INSTRUCTIONS TO FOLLOW:
Given the entries that follow, write out exactly the lines starting at the one containing "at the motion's" and ending at the one containing "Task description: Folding", both ends included, and only those.

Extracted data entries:

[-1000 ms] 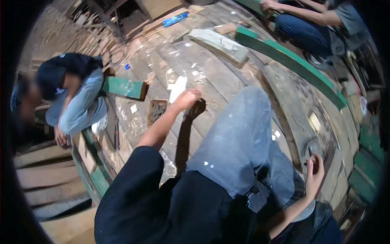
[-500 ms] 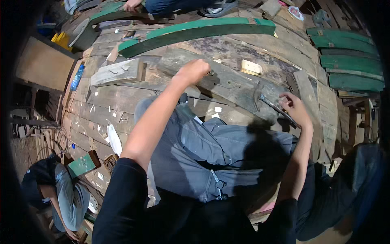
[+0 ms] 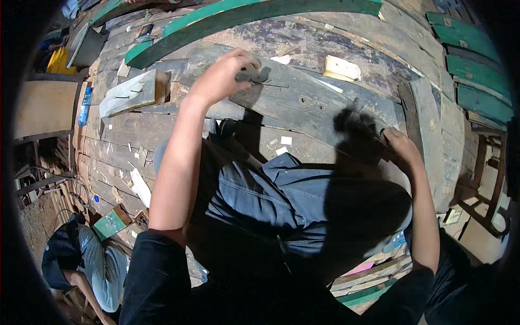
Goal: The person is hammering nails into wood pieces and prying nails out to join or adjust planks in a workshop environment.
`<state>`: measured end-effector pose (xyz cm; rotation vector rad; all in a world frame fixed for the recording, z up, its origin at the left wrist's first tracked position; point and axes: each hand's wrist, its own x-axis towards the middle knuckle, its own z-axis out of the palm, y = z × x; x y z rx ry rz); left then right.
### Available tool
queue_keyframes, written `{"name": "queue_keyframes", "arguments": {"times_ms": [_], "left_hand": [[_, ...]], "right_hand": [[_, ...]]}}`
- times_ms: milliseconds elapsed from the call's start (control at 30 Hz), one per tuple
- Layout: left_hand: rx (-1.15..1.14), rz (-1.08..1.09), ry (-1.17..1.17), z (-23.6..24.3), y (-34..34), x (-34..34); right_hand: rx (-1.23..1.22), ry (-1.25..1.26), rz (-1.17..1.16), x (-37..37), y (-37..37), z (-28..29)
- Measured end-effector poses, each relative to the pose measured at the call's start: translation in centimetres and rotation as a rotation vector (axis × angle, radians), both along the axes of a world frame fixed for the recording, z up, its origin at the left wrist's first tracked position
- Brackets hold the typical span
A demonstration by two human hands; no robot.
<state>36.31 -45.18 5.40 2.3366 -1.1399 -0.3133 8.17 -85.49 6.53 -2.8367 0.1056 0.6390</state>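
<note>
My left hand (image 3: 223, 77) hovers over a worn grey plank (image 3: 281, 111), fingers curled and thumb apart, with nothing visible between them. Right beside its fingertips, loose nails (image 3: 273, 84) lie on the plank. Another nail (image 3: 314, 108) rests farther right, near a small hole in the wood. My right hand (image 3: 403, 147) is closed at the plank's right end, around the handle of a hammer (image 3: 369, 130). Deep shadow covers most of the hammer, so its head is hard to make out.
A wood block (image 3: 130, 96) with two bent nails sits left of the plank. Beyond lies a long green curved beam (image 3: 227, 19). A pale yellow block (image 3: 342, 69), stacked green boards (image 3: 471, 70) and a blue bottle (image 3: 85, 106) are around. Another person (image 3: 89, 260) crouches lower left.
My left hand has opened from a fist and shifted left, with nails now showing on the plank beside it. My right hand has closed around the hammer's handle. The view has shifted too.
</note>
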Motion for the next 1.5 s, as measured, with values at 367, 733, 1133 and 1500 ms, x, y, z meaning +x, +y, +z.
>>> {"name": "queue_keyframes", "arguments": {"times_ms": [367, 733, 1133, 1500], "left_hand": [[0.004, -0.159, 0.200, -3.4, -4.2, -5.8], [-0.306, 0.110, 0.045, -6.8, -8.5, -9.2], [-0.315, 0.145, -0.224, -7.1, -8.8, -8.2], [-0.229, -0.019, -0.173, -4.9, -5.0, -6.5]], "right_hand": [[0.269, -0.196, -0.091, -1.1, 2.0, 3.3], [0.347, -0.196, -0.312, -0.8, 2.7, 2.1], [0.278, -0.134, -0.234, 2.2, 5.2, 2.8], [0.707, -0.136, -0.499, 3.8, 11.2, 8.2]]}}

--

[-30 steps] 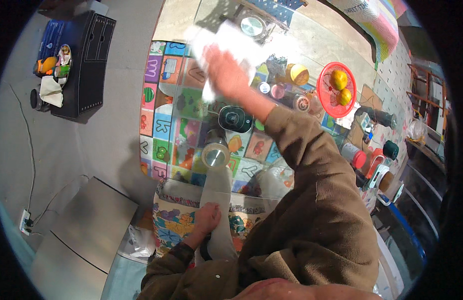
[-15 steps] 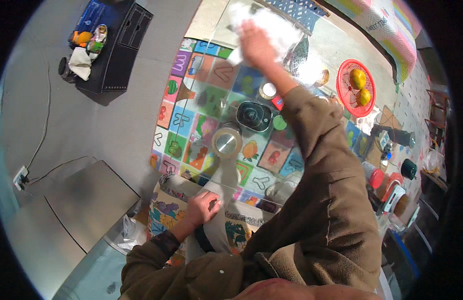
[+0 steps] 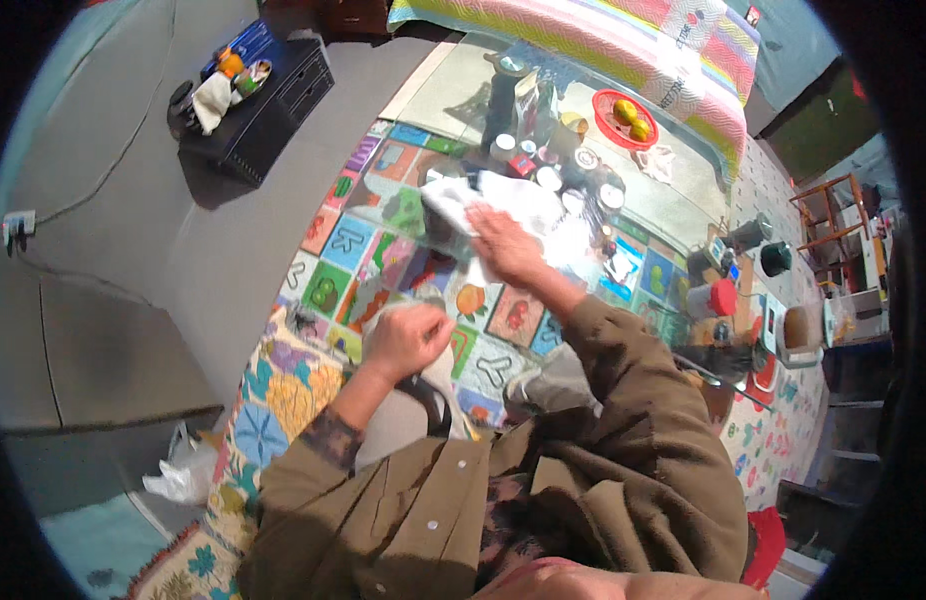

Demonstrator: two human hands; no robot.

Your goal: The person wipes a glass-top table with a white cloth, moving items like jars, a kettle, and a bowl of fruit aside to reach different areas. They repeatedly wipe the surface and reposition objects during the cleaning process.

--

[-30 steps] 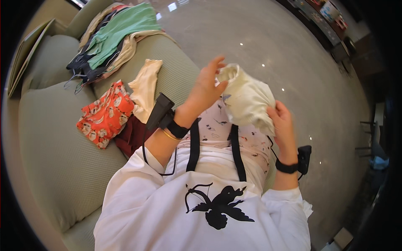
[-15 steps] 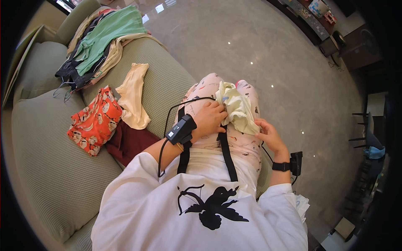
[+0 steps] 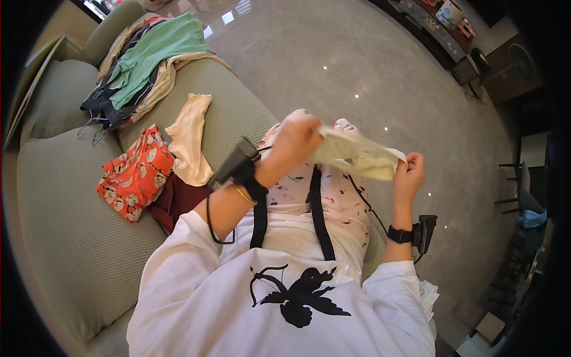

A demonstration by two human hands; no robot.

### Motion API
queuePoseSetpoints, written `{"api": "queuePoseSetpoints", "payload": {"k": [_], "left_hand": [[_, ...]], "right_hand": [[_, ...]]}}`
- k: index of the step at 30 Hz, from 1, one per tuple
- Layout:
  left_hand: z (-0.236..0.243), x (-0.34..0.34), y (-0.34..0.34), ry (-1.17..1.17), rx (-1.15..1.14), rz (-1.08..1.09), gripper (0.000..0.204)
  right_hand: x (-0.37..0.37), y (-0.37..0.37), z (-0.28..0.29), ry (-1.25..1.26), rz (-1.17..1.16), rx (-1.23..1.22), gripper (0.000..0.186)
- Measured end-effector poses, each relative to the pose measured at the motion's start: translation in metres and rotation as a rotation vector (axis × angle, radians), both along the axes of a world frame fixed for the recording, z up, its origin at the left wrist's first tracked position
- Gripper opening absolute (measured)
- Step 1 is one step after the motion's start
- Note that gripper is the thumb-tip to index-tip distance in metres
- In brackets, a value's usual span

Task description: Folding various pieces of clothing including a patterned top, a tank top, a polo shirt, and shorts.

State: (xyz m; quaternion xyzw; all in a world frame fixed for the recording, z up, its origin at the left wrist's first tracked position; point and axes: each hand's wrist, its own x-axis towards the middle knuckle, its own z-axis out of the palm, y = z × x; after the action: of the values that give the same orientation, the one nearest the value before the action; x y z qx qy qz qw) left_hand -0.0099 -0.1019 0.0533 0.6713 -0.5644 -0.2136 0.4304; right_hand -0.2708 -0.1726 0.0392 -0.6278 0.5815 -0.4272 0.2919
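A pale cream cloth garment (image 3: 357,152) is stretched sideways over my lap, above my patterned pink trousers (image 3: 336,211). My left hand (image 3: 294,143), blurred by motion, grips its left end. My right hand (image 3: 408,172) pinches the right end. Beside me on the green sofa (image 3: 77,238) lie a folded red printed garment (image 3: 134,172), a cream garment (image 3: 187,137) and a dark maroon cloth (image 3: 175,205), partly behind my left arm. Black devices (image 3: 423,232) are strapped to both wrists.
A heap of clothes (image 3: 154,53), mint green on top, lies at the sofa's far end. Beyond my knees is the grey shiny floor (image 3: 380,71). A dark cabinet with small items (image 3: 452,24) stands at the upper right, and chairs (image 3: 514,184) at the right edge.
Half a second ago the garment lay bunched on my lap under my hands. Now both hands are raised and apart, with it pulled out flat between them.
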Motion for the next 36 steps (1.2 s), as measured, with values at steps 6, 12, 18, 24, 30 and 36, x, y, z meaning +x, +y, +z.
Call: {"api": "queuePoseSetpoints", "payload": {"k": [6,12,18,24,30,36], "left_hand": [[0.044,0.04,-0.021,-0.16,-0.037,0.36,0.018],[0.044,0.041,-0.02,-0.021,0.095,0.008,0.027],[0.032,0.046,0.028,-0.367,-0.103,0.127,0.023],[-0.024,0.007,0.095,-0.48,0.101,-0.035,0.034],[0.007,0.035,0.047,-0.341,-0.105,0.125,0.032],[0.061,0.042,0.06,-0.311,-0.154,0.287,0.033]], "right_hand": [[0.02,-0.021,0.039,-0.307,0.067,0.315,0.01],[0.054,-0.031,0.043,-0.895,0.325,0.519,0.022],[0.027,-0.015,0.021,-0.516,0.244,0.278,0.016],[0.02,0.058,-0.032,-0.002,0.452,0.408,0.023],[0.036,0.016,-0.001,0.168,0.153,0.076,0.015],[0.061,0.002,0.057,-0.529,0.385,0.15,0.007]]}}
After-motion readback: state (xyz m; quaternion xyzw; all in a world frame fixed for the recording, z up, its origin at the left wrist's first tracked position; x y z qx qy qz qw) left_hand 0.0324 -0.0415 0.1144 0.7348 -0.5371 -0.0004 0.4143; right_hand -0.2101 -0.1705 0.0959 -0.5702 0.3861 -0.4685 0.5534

WRITTEN SOLUTION:
- Measured end-effector poses, each relative to the pose measured at the motion's start: translation in metres and rotation as a rotation vector (axis × angle, radians), both along the axes of a world frame fixed for the recording, z up, its origin at the left wrist's first tracked position
- Gripper opening absolute (measured)
- Step 1 is one step after the motion's start
- Note that gripper is the thumb-tip to index-tip distance in metres
- In brackets, a value's usual span

Task description: Folding various pieces of clothing including a patterned top, a tank top, a polo shirt, and shorts.

Nothing else is needed to complete the answer.